YOUR TASK: Each line in the listing below that contains "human" should be returned.

PROVIDED INFORMATION:
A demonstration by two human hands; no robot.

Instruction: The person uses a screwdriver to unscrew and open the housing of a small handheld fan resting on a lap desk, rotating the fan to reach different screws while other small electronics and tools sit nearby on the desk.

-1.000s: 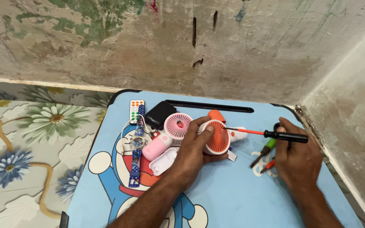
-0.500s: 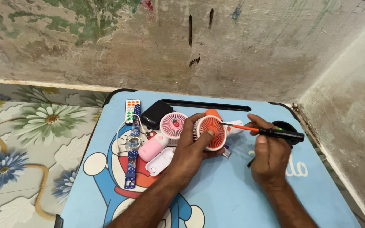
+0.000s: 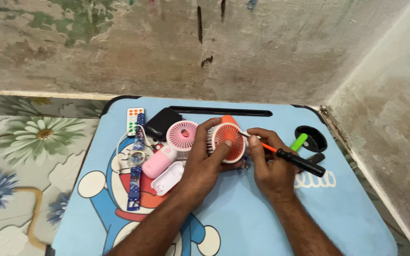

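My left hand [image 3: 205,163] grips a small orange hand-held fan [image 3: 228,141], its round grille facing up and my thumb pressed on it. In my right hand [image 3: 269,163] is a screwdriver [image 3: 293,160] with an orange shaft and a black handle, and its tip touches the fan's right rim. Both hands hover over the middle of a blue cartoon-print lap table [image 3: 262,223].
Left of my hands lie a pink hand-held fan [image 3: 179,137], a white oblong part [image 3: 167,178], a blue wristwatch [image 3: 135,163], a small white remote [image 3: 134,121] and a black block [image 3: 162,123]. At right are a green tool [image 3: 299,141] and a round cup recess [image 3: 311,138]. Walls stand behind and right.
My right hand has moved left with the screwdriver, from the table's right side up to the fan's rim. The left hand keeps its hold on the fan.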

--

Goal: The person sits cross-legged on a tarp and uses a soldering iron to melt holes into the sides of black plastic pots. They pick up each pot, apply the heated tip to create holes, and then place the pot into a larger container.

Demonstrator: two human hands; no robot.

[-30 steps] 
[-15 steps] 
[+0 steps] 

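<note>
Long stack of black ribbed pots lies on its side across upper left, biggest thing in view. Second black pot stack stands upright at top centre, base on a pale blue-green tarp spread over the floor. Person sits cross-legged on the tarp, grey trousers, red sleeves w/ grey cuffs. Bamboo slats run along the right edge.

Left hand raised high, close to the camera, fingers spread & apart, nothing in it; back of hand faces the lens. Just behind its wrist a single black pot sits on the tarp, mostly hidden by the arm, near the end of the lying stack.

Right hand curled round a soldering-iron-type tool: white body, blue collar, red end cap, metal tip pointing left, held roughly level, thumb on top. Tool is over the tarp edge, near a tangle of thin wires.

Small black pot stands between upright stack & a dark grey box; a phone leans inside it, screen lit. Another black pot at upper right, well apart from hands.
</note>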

SOLVED EXERCISE:
A demonstration by two human hands; no robot.
Demonstrator: two human hands; no robot.

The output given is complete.